CNN SUNDAY May 28, 2000; Sunday
Governor Bush, Clinton Administration Spar Over Missile Defense
Andria Hall, Kelly Wallace
ANDRIA HALL, CNN ANCHOR: A new hot topic is being discussed as part of the U.S.
presidential race: a national missile defense system. The leading presidential
candidates have dramatically different
views on how the U.S. should defend itself.
CNN's Kelly Wallace has more.
KELLY WALLACE, CNN CORRESPONDENT (voice-over): Defense Secretary William Cohen
extended a somewhat unusual offer to Republican presidential candidate George
W. Bush, a briefing on nuclear weapons and missile defense.
COHEN, U.S. SECRETARY OF DEFENSE: I offered him to be briefed. I think it
would be important and helpful to him.
WALLACE: Secretary Cohen's offer came after he criticized Bush's national
security proposal. Tuesday, the Texas governor said as president he would
unilaterally cut the strategic nuclear arsenal and back a
more advanced missile defense system than President Clinton is considering.
He also had a message for Mr. Clinton before he heads to Russia to meet with
President Vladimir Putin: don't make any arms control deals before leaving
GOV. GEORGE W. BUSH (R-TX),
PRESIDENTIAL CANDIDATE: What I'm really suggesting is, is that he not hamstring
the ability of the next president to fully develop an anti-ballistic missile
system to protect ourselves and our allies.

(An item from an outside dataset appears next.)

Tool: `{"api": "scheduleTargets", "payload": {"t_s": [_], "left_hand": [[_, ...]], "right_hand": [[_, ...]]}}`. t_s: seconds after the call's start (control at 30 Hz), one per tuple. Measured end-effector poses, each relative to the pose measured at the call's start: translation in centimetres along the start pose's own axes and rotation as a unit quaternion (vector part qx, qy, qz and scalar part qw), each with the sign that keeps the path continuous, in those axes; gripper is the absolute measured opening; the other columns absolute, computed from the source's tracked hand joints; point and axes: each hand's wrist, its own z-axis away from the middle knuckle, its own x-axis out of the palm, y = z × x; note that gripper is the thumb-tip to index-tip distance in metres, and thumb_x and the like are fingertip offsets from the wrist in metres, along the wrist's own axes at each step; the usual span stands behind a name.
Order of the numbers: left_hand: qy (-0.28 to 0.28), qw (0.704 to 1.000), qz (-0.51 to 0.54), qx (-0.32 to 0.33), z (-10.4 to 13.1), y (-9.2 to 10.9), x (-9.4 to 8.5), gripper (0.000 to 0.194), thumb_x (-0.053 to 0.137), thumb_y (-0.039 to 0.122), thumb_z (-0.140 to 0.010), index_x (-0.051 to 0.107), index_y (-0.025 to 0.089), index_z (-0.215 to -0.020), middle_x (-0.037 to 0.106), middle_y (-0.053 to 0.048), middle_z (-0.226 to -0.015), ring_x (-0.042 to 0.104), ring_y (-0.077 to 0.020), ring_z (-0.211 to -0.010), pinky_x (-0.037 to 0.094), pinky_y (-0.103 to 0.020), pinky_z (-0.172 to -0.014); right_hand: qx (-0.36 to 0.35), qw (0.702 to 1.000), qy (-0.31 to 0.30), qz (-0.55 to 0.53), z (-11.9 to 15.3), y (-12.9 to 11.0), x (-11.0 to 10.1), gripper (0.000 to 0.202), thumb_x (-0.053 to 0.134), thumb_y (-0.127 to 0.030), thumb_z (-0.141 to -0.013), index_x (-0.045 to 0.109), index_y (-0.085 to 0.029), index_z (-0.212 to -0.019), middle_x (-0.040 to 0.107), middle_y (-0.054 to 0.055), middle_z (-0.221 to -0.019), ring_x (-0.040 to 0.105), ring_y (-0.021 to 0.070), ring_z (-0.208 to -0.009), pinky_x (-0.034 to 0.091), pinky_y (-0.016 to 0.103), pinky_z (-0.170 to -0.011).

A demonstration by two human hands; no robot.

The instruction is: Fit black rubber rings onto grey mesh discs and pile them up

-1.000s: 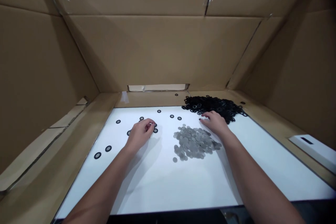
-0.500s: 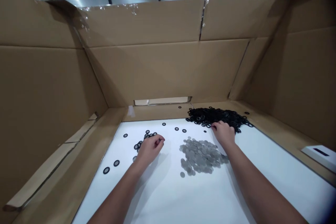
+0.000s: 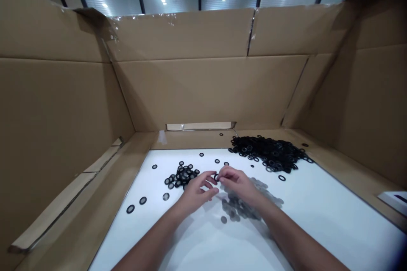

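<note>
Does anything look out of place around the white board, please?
One black ring left of the black pile and another ring behind its right end look stray, lying apart on cardboard, off the white board.

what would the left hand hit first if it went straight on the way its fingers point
Most likely the black ring at the fingertips of the right hand, then that hand itself; depth between them is hard to judge.

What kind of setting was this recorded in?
Probably an improvised small-parts workstation indoors: tall cardboard walls enclose a white work surface, which holds a heap of black rings and a pile of grey discs.
</note>
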Motion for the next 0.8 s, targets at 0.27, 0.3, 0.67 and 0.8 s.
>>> {"api": "scheduleTargets", "payload": {"t_s": [0.27,0.3,0.67,0.8], "left_hand": [[0.023,0.996,-0.081,0.026,-0.2,0.0,-0.6,0.026,0.065,0.033,-0.085,0.070,0.021,-0.107,0.070,-0.004,-0.089,0.065,-0.0180,-0.081,0.053,-0.026,-0.069],[0.025,0.995,-0.094,0.028,-0.2,0.0,-0.7,0.026,0.066,0.033,-0.084,0.071,0.021,-0.107,0.071,-0.004,-0.090,0.065,-0.0181,-0.083,0.053,-0.026,-0.070],[0.001,0.995,-0.089,0.039,-0.1,-0.1,-1.0,0.031,0.050,0.038,-0.094,0.072,0.019,-0.104,0.070,-0.006,-0.087,0.065,-0.0163,-0.077,0.052,-0.023,-0.063],[-0.015,0.998,-0.063,0.028,0.0,-0.2,-0.9,0.031,0.050,0.037,-0.092,0.075,0.018,-0.094,0.069,-0.006,-0.084,0.062,-0.0141,-0.067,0.052,-0.022,-0.058]], "right_hand": [[0.033,0.997,-0.070,-0.002,0.5,-1.9,-0.2,0.017,0.056,-0.034,-0.093,0.069,-0.024,-0.098,0.065,0.004,-0.098,0.061,0.0199,-0.090,0.048,0.031,-0.077],[0.039,0.996,-0.075,0.033,0.8,-2.4,-0.7,0.017,0.056,-0.034,-0.093,0.068,-0.024,-0.098,0.065,0.004,-0.097,0.061,0.0196,-0.088,0.048,0.030,-0.075],[-0.124,0.875,-0.179,0.432,11.4,-4.1,1.6,0.059,0.059,-0.059,-0.086,0.058,-0.023,-0.133,0.065,0.016,-0.127,0.062,0.0347,-0.108,0.046,0.044,-0.087],[-0.246,0.835,-0.135,0.474,14.4,-3.4,2.6,0.035,0.053,-0.043,-0.095,0.063,-0.025,-0.123,0.074,0.008,-0.115,0.069,0.0278,-0.095,0.049,0.039,-0.080]]}}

WALLACE: Mr. Clinton's national security adviser fired back.
SAMUEL BERGER, NATIONAL SECURITY ADVISER: The American people elect their
presidents for four years, not for three years. The United States can't say to
the world we're out of business one year out of four.
WALLACE: The president's team is considering a limited missile- defense system
to protect against threats from rogue nations, such as North
Korea. The Russians oppose such a system, and the White House charges that
Bush's more advanced proposal would be even less acceptable to Moscow.
BERGER: How would they react to that? They would react by building up.
WALLACE: Vice President Gore signaled his support for the administration's
approach to missile defense Saturday.
But nuclear experts say both the Clinton-Gore and the Bush plans would put
China, India and Pakistan on the defensive.
FEDERATION OF AMERICAN SCIENTISTS: When they look at these plans, they're going to think that this would disarm
them. They're going to wind up building a lot more
missiles pointed at America.
WALLACE (on camera): Late Saturday, the Bush camp appeared to brush aside
Secretary Cohen's offer, saying they Bush's advisers, including Colin Powell,
former chair of the joint chiefs, understand the issues. A spokeswoman said
that Governor Bush would be briefed
at the appropriate time, which is usually after the nominating conventions.
Kelly Wallace, CNN, the White House.